Historically only the -rt (or -realtime) kernel would provide this functionality via Ingo's patch.  However, code from the -rt patch has been integrated into the main kernel tree and this particular functionality is now available in the => 2.6.39 -generic kernel.

You Can Make It If You Try
Sometimes you can define your path by defining where you can't go, so let's explore our constraints to see where our true direction lies. 

The largest constraint is that the process for building the Ubuntu Studio image is an automated process (or daemon called buildd, I believe) which can only use packages that are inside the official Ubuntu repository (also called archive). Again, using exclusion; we cannot use packages from PPA's (Personal Package Archives), or the kernel that guy made over there at another multimedia distro, or even a kernel from Debian. And even if Debian has a -rt kernel, Ubuntu will NOT sync that kernel into the repositories as Ubuntu rolls their own.
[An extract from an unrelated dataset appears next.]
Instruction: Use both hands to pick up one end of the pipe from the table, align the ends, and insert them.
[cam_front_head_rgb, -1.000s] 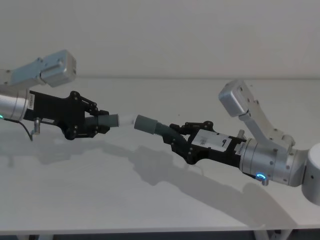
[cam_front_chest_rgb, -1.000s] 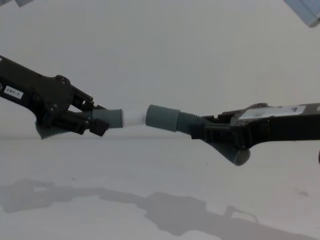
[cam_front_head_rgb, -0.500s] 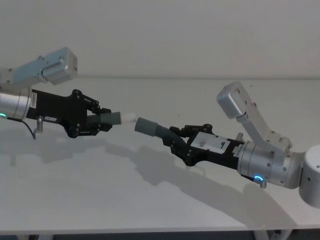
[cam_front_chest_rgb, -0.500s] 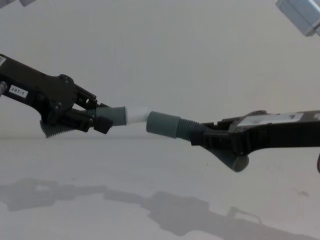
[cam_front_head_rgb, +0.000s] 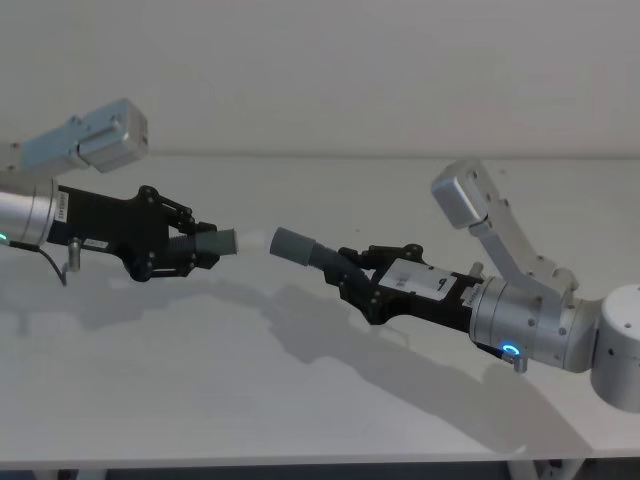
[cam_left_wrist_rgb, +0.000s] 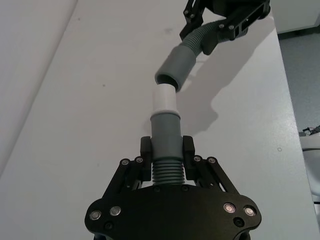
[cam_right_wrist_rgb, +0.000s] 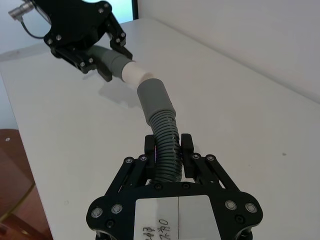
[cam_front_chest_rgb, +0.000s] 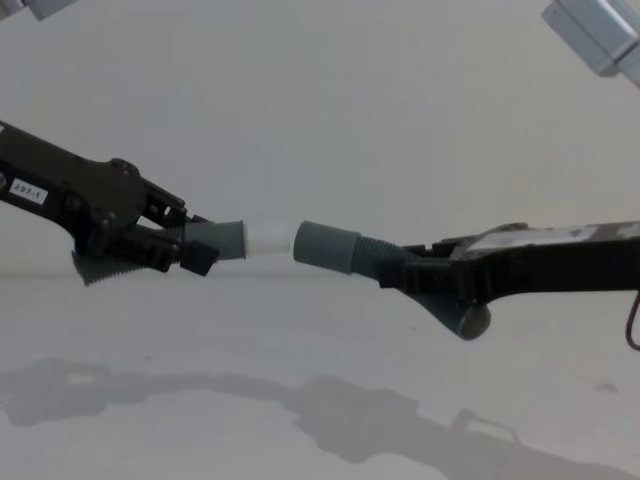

Therefore, our options are to use a kernel package from either the Main or Universe repository to build our image.

Next, the Ubuntu Kernel Team is NOT going to build and maintain an additional kernel.  I don't blame them, this is a lot of additional work and responsibility, especially for a rather small niche of highly expectant users, and the kernel team does enough already.  And since this kernel will be maintained by non-core-dev individuals, this package falls under the purview of MOTU and will reside in the Universe repository.

Therefore, this new kernel will be a community (i.e. Ubuntu Studio developers) supported kernel... in an Inception-like abstract, a community within a community.
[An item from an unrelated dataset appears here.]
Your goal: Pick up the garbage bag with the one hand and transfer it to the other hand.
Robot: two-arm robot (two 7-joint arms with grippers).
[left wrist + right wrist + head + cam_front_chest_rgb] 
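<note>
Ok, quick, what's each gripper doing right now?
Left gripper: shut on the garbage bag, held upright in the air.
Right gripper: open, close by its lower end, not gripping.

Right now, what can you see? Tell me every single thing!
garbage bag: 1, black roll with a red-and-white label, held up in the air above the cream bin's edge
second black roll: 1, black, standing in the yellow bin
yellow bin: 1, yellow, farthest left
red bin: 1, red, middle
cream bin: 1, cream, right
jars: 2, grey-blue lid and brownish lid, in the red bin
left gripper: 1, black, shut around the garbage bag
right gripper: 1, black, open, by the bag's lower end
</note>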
Our path, in this context, is that the Ubuntu Studio developers are to build a kernel that will be archived in the Universe repository.


Dance to the Music
So the last movement of this piece is defining which kernel to built.

The -rt time kernel has some significant aspects, both good and bad.

GOOD - it can provide exceedingly good low latencies

BAD - it requires an invasive patch that isn't always available to align with Ubuntu's chosen kernel version, requires compiling some video drivers again

NEITHER - irq threading to prevent irq conflicts isn't an issue anymore as the -generic kernel now provides this functionality.

In my opinion, the -lowlatency kernel has exceedingly more positives than negatives.

GOOD - can be based on the Ubuntu kernel which keeps versions aligned, only requires compile time flag changes to build, doesn't require additional video driver building, provides good latencies

BAD - doesn't provide as good latencies as -rt

While we found that the -lowlatency kernel generally didn't perform quite as well as the -rt kernel we did establish that most testers found that latencies were more than acceptable.  Some hardware sets will be the exception, but we believe we will be able to adequately support the majority of users with this kernel.

Therefore, it seems the most practical decision is to move towards the -lowlatency for its performance, availability, and longevity

Summary
And this leaves us with Professor Plum with the candlestick in the library.  Kidding.

Hopefully, this post explains Ubuntu Studio's kernel considerations, the possible and tenable vectors for acquiring a kernel, and the decisions for choosing the -lowlatency kernel.

4 comments:

lsd said...

I think that's a good summary of the issues. If you need some good examples of times when the latency is directly observable and completely unavoidable (since I've sometimes seen non-audio people ask why low-latency is really required):

* using MIDI softsynths -- here, the latency translates in to a delay between when you hit a key on your MIDI keyboard and when the note sounds
* using real-time effects, such as when playing a guitar through an effects app like Rakarrack -- here, the latency translates in to a delay between when you play something and when the processed audio plays back

FWIW, I've been using the abogani 3.0.0 lowlatency kernel on my system, and it's been fantastic -- the latency with the -generic kernel on my Firewire interface was unacceptable, but with the -lowlatency kernel and the rtirq script, JACK is very solid at 8ms latency, and it's pretty solid at 4ms, too.

Anonymous said...

Maybe you should consider moving to different build infrastructure if it is so inflexible as to not support secondary repositories such as Debian or PPAs?

Scott Lavender said...

@lsd, thank you for your comments and i'll make sure alessio knows about your comments as well

@anonymous, thank you for the comment.

canonical handles many tasks and responsibilities for ubuntu studio, and the build is only one facet.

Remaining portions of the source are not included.